Dans les jardins de l’hôtel Victoria, parmi les 200 invités de ce vernissage très couru, le conseiller national valaisan Oskar Freysinger s’est gardé d’interpréter l’absence de Christoph Blocher ou du président du parti, Toni Brunner: «Je ne sais pas pourquoi ils ne sont pas là, vous savez, c’était sur invitation…»

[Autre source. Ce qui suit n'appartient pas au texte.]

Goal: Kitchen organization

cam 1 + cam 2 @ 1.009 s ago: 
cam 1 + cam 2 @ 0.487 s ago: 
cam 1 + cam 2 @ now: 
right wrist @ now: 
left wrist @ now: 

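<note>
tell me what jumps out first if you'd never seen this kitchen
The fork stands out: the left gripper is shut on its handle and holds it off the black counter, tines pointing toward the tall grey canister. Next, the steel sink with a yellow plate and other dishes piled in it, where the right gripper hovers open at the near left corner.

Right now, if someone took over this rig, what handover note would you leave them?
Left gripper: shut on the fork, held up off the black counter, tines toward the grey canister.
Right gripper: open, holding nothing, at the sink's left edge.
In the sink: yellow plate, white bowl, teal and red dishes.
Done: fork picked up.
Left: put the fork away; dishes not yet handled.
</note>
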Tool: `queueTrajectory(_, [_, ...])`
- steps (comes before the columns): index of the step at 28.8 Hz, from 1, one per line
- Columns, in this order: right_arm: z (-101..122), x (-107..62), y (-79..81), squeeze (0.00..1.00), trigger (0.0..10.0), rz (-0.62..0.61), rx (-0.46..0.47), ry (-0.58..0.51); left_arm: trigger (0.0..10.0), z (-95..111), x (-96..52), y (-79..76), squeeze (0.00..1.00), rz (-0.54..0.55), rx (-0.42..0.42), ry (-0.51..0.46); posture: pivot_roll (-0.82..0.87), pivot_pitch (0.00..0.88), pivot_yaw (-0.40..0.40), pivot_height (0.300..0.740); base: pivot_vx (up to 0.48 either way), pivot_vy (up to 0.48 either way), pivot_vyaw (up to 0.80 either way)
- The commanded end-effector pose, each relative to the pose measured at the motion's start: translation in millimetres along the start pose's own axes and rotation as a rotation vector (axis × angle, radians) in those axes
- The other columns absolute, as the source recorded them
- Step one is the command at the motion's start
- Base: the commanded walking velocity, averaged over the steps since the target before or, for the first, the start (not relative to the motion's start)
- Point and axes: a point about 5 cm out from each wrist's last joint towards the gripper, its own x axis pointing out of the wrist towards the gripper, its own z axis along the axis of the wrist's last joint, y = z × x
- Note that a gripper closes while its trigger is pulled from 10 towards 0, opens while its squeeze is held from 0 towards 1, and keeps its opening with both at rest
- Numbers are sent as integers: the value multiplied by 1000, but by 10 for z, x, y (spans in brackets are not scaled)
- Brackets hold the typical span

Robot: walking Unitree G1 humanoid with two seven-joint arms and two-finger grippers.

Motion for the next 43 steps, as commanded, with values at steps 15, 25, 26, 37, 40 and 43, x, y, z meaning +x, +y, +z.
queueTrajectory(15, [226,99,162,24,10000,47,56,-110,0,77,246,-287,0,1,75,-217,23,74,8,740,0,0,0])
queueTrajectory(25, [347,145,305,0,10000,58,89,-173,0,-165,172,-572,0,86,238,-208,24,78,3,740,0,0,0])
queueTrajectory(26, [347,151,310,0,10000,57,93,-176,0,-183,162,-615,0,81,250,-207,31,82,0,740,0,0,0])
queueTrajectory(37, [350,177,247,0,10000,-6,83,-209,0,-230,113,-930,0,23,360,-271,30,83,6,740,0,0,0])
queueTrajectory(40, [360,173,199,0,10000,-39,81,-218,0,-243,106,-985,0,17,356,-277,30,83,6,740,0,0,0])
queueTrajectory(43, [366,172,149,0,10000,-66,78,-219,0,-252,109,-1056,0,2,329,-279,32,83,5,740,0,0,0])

Là et bien là, lui, Peter Maurer – ex-secrétaire d’Etat aux Affaires étrangères et président, dès la semaine prochaine, du CICR – a tenu à rendre hommage à «Dölfi»: «Je retiens trois choses de lui. D’abord son ouverture d’esprit sur les questions de politique de sécurité: il est à l’origine de l’engagement militaire suisse dans les Balkans. Ensuite, il n’a pas d’œillères idéologiques. Enfin, j’ai vu sa capacité à fédérer les gens et à montrer l’image d’une Suisse ouverte.»

«On s’est moqué de moi»

Entre deux saucisses à rôtir et au son de l’accordéon des Swiss Ländler Gamblers, le premier intéressé n’a pas boudé son plaisir: «On s’est beaucoup moqué de moi parce que je ne suis pas un intellectuel, ce livre était l’occasion de mettre les points sur les «i». De raconter mon amitié avec Kofi Annan, qui a préfacé le livre. De raconter ma visite à la Maison-Blanche, où Bill Clinton ne voulait plus me laisser partir, tellement il s’amusait. Ou mon intervention au sommet de Nice en 2000, où j’ai improvisé un discours sur l’histoire suisse, qui a passionné l’assemblée. Toutes ces choses que j’ai vécues et à côté desquelles les journalistes sont passés.» Et qu’importe si l’heure de la biographie est peut-être celle de la fin du parcours: «J’accepte la fin. J’accepte de mourir.»

Quant aux auteurs, ils assument avoir été autorisés. «C’était passionnant, jubile Georges Wüthrich. Cela nous a permis d’avoir accès à tout, on a vraiment pu aller au fond des choses.» Que retient-il de ce long travail aux côtés d’Adolf Ogi? «Ce qui m’a fasciné, c’est sa facilité d’accès aux grands de ce monde. Le nombre de coups de fil, simplement passés le soir à tel ou tel chef d’Etat. Honnêtement, quand je vois les difficultés que l’on a aujourd’hui avec les Etats-Unis ou l’Allemagne, je me dis qu’Adolf Ogi les aurait résolues en appelant simplement Clinton ou Schröder.» Disponible uniquement en allemand, So wa (hr) es! devrait être traduit en français à la fin de l’année.

* Dölf Ogi, So Wa (h) r es!, Georges Wuthrich et André Häfliger, Ed. Weltbild et Schweizer Illustrierte.